Organized by the USC Dornsife Center for Advanced Genocide Research

 

The saying goes that ‘we are what we eat’. As such, the history of what we eat – and how we eat – touches on the basic fundamentals of the human condition. What does this look like in a period of intense food scarcity, persecution, and mass migration? In her research, Julie Fitzpatrick examines these questions in the context of the Holocaust.

 

In this lecture, she will discuss middle-class German Jewish women’s experience of food in emigratory landscapes: the choices women made when planning to move their home overseas, their experience of domestic service and housewifery, their navigation of food novelties, and the influence of food and its cultures in rebuilding life in the wartime and immediate postwar years.
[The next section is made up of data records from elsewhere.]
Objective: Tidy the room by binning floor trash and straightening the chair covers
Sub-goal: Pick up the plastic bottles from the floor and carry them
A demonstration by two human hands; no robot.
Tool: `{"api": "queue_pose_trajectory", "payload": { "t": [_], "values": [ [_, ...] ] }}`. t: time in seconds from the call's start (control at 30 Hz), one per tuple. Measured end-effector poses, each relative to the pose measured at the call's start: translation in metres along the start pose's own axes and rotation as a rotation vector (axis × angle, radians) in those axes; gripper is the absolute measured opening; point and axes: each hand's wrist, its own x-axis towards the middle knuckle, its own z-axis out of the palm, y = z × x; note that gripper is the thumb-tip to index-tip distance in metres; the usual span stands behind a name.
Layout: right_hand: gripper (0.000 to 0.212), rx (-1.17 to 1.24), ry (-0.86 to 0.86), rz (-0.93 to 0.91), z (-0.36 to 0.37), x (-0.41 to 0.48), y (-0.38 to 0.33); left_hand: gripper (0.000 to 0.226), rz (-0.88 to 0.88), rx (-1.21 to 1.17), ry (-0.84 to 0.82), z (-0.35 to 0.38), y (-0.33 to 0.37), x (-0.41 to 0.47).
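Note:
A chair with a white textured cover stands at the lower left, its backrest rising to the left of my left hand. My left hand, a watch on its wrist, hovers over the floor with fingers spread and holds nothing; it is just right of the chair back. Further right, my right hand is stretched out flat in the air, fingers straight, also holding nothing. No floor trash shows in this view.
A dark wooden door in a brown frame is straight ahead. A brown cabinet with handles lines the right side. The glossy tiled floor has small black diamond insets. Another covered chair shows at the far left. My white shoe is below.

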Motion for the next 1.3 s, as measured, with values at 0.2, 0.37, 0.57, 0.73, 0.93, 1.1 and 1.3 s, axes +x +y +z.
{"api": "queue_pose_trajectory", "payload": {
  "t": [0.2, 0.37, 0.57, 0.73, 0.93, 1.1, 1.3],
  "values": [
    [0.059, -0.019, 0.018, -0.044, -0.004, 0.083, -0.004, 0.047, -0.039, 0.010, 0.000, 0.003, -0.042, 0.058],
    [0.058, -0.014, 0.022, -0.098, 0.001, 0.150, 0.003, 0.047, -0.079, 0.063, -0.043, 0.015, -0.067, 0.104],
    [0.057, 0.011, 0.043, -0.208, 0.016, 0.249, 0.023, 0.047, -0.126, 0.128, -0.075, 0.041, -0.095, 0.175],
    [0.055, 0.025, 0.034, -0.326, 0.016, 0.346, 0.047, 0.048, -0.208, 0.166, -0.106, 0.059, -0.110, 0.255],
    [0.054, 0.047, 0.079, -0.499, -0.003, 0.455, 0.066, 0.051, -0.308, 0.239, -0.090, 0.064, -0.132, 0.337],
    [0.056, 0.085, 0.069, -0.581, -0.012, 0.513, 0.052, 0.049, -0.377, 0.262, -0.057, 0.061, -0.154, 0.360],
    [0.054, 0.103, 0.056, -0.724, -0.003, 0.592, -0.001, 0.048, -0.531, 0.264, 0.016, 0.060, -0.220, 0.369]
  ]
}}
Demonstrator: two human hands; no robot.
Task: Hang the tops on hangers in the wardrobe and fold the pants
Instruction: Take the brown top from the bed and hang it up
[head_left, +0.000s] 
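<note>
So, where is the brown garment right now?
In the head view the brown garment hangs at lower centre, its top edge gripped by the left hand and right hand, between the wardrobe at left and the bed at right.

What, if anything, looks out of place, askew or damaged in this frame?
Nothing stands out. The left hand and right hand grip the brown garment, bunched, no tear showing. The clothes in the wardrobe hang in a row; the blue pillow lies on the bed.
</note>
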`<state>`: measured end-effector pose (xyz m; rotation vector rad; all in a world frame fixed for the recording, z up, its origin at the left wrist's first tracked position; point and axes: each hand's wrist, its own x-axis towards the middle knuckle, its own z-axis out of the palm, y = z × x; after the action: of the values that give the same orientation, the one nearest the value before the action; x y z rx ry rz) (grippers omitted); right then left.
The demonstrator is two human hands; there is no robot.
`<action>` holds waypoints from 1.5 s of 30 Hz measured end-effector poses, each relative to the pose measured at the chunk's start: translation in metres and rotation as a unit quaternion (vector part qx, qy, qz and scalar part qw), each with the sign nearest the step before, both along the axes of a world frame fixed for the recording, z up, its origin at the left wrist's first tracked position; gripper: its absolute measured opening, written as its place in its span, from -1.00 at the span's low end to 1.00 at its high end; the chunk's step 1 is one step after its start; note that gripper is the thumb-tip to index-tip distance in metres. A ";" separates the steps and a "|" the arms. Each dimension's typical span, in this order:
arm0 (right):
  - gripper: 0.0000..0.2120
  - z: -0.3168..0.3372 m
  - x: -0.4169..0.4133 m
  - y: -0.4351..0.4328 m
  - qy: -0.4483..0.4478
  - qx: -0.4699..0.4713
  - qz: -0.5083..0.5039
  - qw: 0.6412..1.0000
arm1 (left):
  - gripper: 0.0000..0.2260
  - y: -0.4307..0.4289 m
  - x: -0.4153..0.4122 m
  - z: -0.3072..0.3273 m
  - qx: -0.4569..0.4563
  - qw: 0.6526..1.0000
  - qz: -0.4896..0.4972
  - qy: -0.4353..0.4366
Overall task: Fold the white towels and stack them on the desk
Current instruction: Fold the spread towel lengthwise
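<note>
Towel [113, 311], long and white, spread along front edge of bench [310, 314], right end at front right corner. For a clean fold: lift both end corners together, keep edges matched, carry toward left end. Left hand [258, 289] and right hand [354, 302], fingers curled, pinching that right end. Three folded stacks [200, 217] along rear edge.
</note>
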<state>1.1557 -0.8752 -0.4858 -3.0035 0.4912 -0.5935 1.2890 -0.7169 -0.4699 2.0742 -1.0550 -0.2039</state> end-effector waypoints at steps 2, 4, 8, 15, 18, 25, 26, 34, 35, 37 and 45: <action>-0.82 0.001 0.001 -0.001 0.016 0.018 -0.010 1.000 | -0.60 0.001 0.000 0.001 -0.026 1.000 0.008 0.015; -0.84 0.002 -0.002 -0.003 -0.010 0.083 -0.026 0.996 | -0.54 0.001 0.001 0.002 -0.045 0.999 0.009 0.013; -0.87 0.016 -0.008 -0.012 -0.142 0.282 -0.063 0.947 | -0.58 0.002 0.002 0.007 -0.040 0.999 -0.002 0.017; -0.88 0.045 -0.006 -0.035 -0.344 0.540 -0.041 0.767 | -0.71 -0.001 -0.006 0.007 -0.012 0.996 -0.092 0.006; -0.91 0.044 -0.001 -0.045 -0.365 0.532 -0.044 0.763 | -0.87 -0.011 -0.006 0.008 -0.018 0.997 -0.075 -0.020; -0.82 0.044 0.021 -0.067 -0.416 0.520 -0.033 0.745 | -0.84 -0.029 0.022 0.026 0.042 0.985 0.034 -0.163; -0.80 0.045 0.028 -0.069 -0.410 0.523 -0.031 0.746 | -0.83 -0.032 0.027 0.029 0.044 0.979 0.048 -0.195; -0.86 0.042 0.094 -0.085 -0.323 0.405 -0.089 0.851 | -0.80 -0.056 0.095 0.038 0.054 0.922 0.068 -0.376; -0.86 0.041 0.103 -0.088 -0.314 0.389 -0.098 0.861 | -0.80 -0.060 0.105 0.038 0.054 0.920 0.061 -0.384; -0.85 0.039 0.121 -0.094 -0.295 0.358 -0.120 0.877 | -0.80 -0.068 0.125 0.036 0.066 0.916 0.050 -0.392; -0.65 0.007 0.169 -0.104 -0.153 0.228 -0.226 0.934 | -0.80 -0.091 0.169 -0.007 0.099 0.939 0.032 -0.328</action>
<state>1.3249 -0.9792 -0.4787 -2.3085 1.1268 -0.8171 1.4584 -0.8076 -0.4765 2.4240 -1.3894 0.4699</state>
The move abroad exposed many to financial hardships, smaller apartments with inadequate kitchens, and acute lifestyle challenges. Ms. Fitzpatrick will analyze German Jewish women’s relationship to their middle-class identity and how issues of class complicated their experiences of prewar migration, as evidenced by their interactions with food.

 

Register here

 

Julie Fitzpatrick is a third-year PhD student at Royal Holloway, University of London specializing in the interface between Holocaust Studies, gender, and the transdisciplinary approach of food history. She was awarded the Breslauer, Rutman, and Anderson Research Fellowship for the 2023-2024 academic year. In her dissertation, entitled “‘Light the Candles and Lay the Table’: A Study on German Jewish Women’s Relationship with Food During the Prewar, Wartime and Postwar Eras,” she investigates food’s intersection with a number of these themes. She is interested in food cultures in diasporic communities, the cultural history of German Jews, the relationship between food cultures and class, gender and domestic lives and socio-cultural anthropology’s contribution to studying food. Read more about Julie Fitzpatrick here.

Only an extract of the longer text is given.